A lot of stuff occured at almost the same time: someone told me about reality-altering games (such as Situationist (situationistapp.com, but more about that later)), Andreas (my fellow blogger here at BRG) pitched his idea about calling “alternate reality games” for “better reality games”, and – finally – I was told that some, admittedly visionary, woman was talking about how games can save to world. Heck! She even wrote a book about it, called Reality is Broken.
Maybe I could have avoided the tendences, at least if they had struck me one at a time. Maybe I could have laughed about it and fled into my well-trained bubble of cynism. But I didn’t. My curiosity was underfed and just a few days later, Reality is Broken (realityisbroken.org) by Jane McGonigal (janemcgonigal.com) was safely lying on my desk for roughly half an hour.
Then I was stuck.
My ambition has never been just to live a happy life, but to save the world, or at least humankind. It is quite possible that the goal was born under one or many of all the times I saved the world, or at least humankind, in virtual worlds. It is plausible. But all the previous world-saving runs was just a waste of time, wasn’t it?
Jane McGonigal argues that it wasn’t. Quite the opposite, as a matter of fact.
Jane McGonigal argues that the games satisfies human needs that reality doesn’t, that gamers train collaboration, problem-solving and the art of both succeeding and failing, that the activity in itself has a meaning and purpuse that is hard to find outside the frames of a game.
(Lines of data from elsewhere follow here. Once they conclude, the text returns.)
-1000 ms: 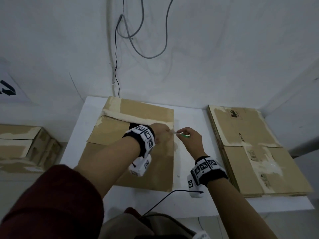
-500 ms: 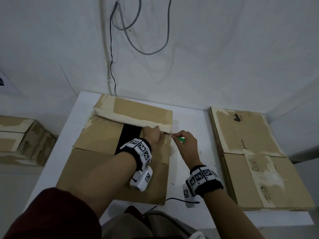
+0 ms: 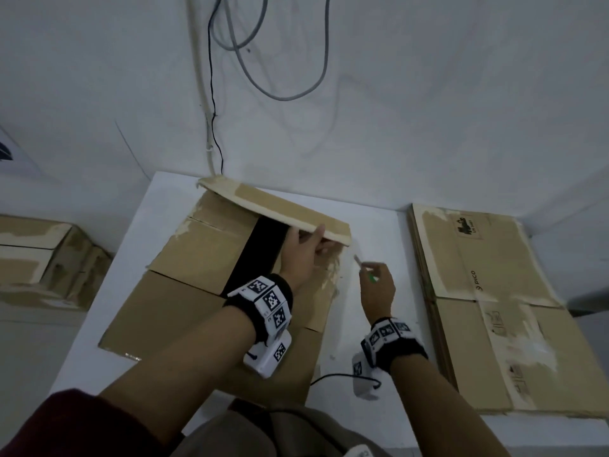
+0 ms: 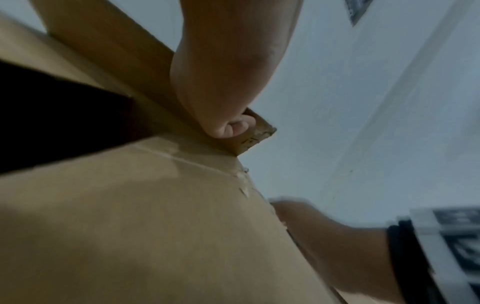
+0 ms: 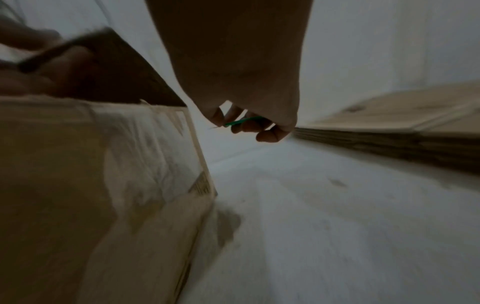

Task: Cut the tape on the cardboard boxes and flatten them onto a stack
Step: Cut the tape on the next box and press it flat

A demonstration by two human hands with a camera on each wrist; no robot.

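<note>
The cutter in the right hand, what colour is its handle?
Green. The cutter handle shows best in the right wrist view, pinched in the right hand.

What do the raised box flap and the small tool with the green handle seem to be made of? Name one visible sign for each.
Box flap: brown matte cardboard, probably corrugated; thick pale edge, torn paper patches.
Tool: green handle, likely plastic; pale thin tip may be metal, too blurred to confirm.

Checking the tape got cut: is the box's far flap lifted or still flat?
Lifted. The left hand grips the flap by its edge, raised above the box's dark opening.
</note>
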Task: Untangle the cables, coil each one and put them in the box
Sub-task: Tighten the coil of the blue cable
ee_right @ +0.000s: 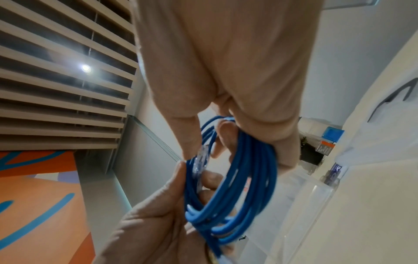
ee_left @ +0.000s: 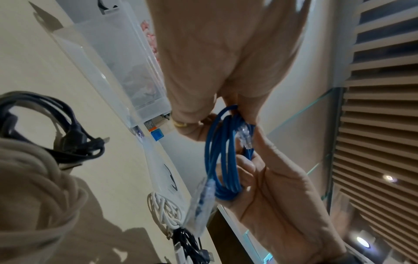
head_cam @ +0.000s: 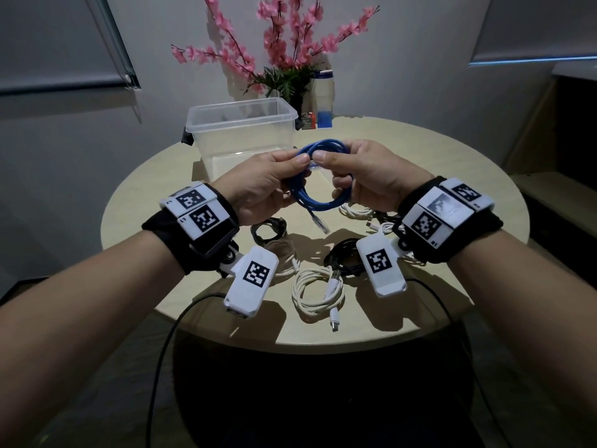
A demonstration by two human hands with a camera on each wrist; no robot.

By recognising what gamers really do and become good at, she invents a list of game-like abilities and systems that, in the best of worlds, can be applied on reality:
- Tackle unnecessary obstacles.
- Activate extreme positive emotions.
- Do more satisfying work.
- Find better hope of success.
- Strengthen your social connectivity.
- Immerse yourself in epic scale.
- Participate wholeheartedly wherever, whenever we can.
- Seek meaningful rewards for making a better effort.
- Have more fun with strangers.
- Invent and adopt new happiness hacks.
- Contribute to a sustainable engagement economy.
- Seek out more epic wins.
- Spend ten thousand hours collaborating.
- Develop massively multiplayer foresight.
Where does that leave us? Or, for that matter, where are we now?
The earth and humankind stand in front of some rather itchy scratches. Climate changes is underway, and along with it the end of oil as a major power source. Wars are ravaging all over our planet, leaving scars on humans as well as communities and landscape. Diseases and famines, water-shortages and poverty makes reality a living hell for millions of people, and an unavoidable slippery slope for some of the most powerful people in the world.
Let’s say we took fate in our own hand, and mobilised our gamers (and those who doesn’t play anymore, because that’s no activity for an adult, even though it is really fun) to save the future? It is hard, of course, but in Jane McGonigal’s vision, “hard” is a requirement for rallying gamers. The challange is part of the solution.
How?
I’m glad you asked! Buy designing “better reality games” (or, as most of the world call them, “alternate reality games”) that satisfies the aching needs of gamers by giving them a game-like environment to take on purposeful and meaningful challanges. Jane McGonigal has developed some of her own, and they are well presented in Reality is Broken (and probably on the world wide web as well) for you to read about, or partake in for that matter. The funny thing is that my game designing ambitions has been slowly falling lately, along with my playing. But since I laid my hands on Reality is broken, nothing has been the same. I feel like designing games, world-changing as well as mine and Olle Linge’s (snigel.nu) Nostalgia (a game about boasting). I feel like playing games, not all of them and every kind, but those who has a potential to, in some way, make me, reality or the world a better place. And most importantly, for the creation of this site, I feel like writing about and discussing how games can make reality better. And I have Andreas, Olle, Samuel Gyllenberg (@gyllenberg), and Jane McGonigal to thank for that.
Now, let’s get to making reality better.